• TASK GOAL: Return the data below in full and exactly, except that the pictures are dropped.

• MATERIAL PROVIDED:

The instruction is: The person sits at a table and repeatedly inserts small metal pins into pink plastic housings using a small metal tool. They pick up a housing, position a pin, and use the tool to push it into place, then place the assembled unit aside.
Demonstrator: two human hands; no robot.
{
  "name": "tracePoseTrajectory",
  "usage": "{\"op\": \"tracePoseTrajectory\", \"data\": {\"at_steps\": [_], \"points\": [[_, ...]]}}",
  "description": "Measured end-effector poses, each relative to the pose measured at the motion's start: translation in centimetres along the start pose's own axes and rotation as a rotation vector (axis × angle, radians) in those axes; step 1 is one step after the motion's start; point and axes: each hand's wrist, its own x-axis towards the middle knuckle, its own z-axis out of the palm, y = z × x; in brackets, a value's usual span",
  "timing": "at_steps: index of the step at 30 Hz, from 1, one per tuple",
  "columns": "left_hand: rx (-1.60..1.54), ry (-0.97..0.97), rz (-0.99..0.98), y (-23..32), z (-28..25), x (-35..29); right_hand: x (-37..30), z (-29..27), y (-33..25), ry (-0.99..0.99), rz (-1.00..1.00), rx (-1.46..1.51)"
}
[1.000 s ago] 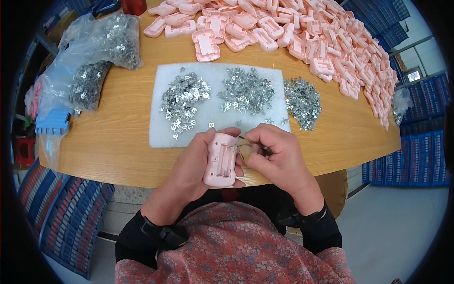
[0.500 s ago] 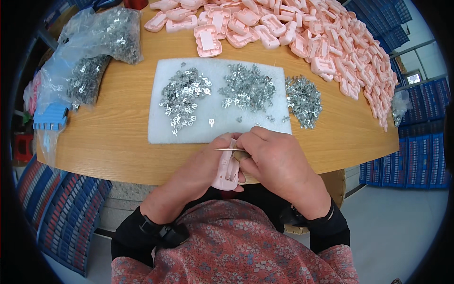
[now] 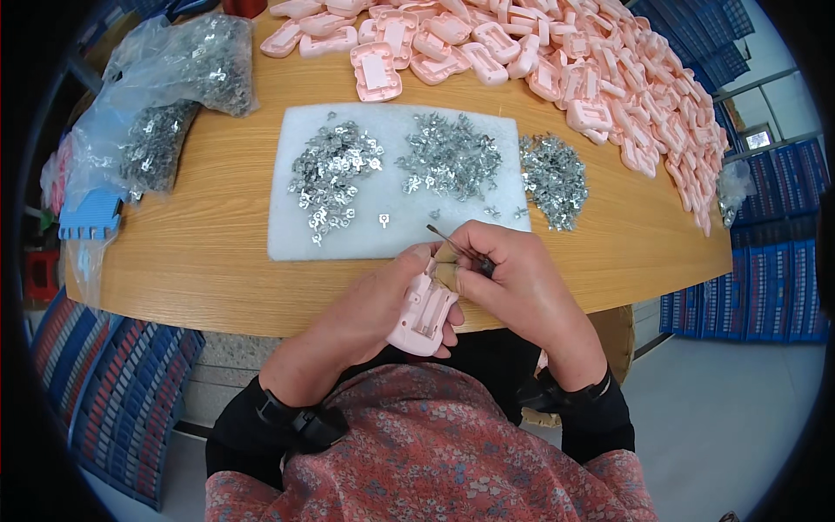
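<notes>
In my left hand [image 3: 365, 304] is a pink plastic casing [image 3: 421, 325], tilted, with its hollow battery-like compartment facing up. My right hand [image 3: 526, 278] grips a small screwdriver-like tool [image 3: 444, 236] with a thin metal shaft and dark handle. Its tip points up and left, clear of the casing. Beige coverings wrap the right thumb and index finger, which meet the casing's upper end; whether they pinch a small part there is hidden. Beyond my hands lies a white foam sheet [image 3: 283, 237] bearing a left pile of flat metal tabs [image 3: 335, 178] and a right pile of metal clips [image 3: 452, 155].
Another heap of metal pieces [image 3: 555, 184] lies beside the foam's right edge. Many pink casings [image 3: 600, 78] cover the table's far and right side. Clear bags of metal parts [image 3: 217, 65] and a blue foam piece [image 3: 90, 216] sit at left. Blue racks [image 3: 765, 296] stand beyond the table.
The tool has swung from lying across the casing to pointing up and left, off it. The casing has turned so more of its compartment shows. My right hand has shifted slightly right.
</notes>
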Motion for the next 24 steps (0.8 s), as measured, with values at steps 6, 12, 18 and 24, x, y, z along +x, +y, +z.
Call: {"op": "tracePoseTrajectory", "data": {"at_steps": [6,12,18,24], "points": [[0.024,-0.084,0.09,0.3,0.0,-0.2,-0.8,0.3,1.0,0.073,-0.011,0.105],[0.04,-0.1,0.175,0.3,0.7,-0.7,-0.8,0.5,2.1,-0.137,0.127,0.615],[0.265,0.099,0.314,-0.4,0.2,-1.1,-0.9,0.7,3.0,-0.111,0.207,0.703],[0.803,0.115,0.433,0.4,0.8,-1.9,-1.2,0.5,3.2,-0.083,0.216,0.647]]}}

• RESULT BELOW:
The instruction is: The person sits at a table and repeatedly inserts small metal pins into pink plastic housings using a small metal tool. They pick up a housing, position a pin, and use the tool to push it into place, then place the assembled unit aside.
Demonstrator: two human hands; no robot.
{
  "name": "tracePoseTrajectory",
  "usage": "{\"op\": \"tracePoseTrajectory\", \"data\": {\"at_steps\": [_], \"points\": [[_, ...]]}}",
  "description": "Measured end-effector poses, each relative to the pose measured at the motion's start: translation in centimetres along the start pose's own axes and rotation as a rotation vector (axis × angle, radians) in those axes; step 1 is one step after the motion's start; point and axes: each hand's wrist, its own x-axis towards the middle knuckle, its own z-axis out of the palm, y = z × x; in brackets, a value's usual span",
  "timing": "at_steps: index of the step at 30 Hz, from 1, one per tuple",
  "columns": "left_hand: rx (-1.60..1.54), ry (-0.97..0.97), rz (-0.99..0.98), y (-23..32), z (-28..25), x (-35..29); right_hand: x (-37..30), z (-29..27), y (-33..25), ry (-0.99..0.99), rz (-1.00..1.00), rx (-1.46..1.51)"
}
[1.000 s ago] 
[0.500 s ago] 
[now] 
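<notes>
In my left hand [image 3: 365, 304] is a pink plastic casing [image 3: 421, 325], tilted, with its hollow battery-like compartment facing up. My right hand [image 3: 526, 278] grips a small screwdriver-like tool [image 3: 444, 236] with a thin metal shaft and dark handle. Its tip points up and left, clear of the casing. Beige coverings wrap the right thumb and index finger, which meet the casing's upper end; whether they pinch a small part there is hidden. Beyond my hands lies a white foam sheet [image 3: 283, 237] bearing a left pile of flat metal tabs [image 3: 335, 178] and a right pile of metal clips [image 3: 452, 155].
Another heap of metal pieces [image 3: 555, 184] lies beside the foam's right edge. Many pink casings [image 3: 600, 78] cover the table's far and right side. Clear bags of metal parts [image 3: 217, 65] and a blue foam piece [image 3: 90, 216] sit at left. Blue racks [image 3: 765, 296] stand beyond the table.
The tool has swung from lying across the casing to pointing up and left, off it. The casing has turned so more of its compartment shows. My right hand has shifted slightly right.
</notes>
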Motion for the next 24 steps (0.8 s), as measured, with values at steps 6, 12, 18 and 24, x, y, z along +x, +y, +z.
Call: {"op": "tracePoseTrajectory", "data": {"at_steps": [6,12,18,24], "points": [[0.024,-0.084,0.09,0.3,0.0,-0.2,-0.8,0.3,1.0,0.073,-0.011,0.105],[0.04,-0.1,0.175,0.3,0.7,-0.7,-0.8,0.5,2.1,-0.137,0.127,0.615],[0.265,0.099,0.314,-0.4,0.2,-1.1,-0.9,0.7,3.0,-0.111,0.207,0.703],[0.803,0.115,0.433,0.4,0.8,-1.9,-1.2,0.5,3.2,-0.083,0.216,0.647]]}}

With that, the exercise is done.